Architectural Record, October, 1996, p. 8.
The May (1996) issue of ARCHITECTURAL RECORD contains a one-page-long review
of Leon Krier's Poundbury (page 15) so unrelentingly detrimental to its
reputation that one could only hope that the correspondent was merely innocent
of matters urban, rather than simply slanderous. I undertook a correction
which resulted in a text, also one page long -- the correction of misinformation
taking no less effort than its willful promulgation.

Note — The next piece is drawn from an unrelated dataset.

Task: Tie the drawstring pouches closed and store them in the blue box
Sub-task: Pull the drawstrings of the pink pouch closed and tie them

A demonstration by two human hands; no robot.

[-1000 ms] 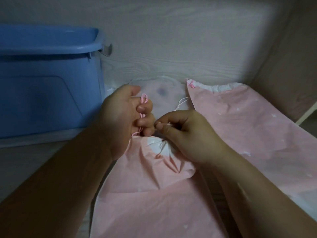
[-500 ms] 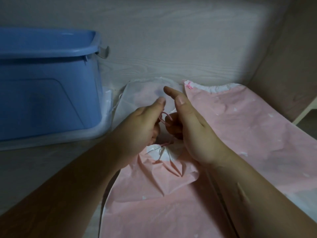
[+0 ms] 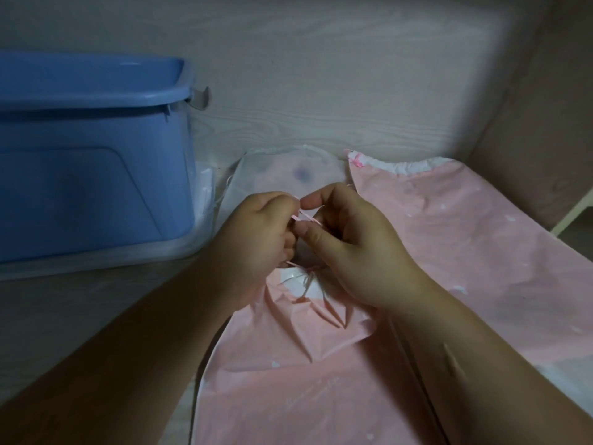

To the submittal of this letter, I received the following reply "Regretfully,
we will not be able to publish Andres Duany's letter in ARCHITECTURAL RECORD,
since it would occupy at least a full printed page." The need of the precious
page for other purposes being self-evident, I desist from my attempts and
direct those interested to access this useful text through the Web at
http//:www.dpz-architects.com.
Andres M. Duany
Andres Duany and Elizabeth Plater-Zyberk Architects Inc.
Miami, Florida
http://www.dpz-architects.com/controv1.htm
(The AR review was published in May)
To the Editors of Architectural Record,
The review of Poundbury by Mr. Aldersey-Williams is as close to yellow journalism
as I have read in an architectural periodical. It is nothing but a collection
of gossip, slander and misinformation.
Before beginning: the three sentences and the one snapshot allocated to Poundbury
are not an adequate description for ANY project, let alone one with a
sophisticated social and formal structure. Poundbury cannot be described
as: One quarter of Phase One of 3000 units on 400 acres. Such statistics
may be applied to modernist housing, but their barren insufficiency betrays
the author's lack of interest in the substance of town planning. There are
drawings, diagrams, codes and eye-level photography available to explain
what is, after all, not some formal frippery, but the mature work of one
of the few wise men who is also a great architect. But this is not the place
to describe Krier's design, only to deal with the inaccuracies of the review.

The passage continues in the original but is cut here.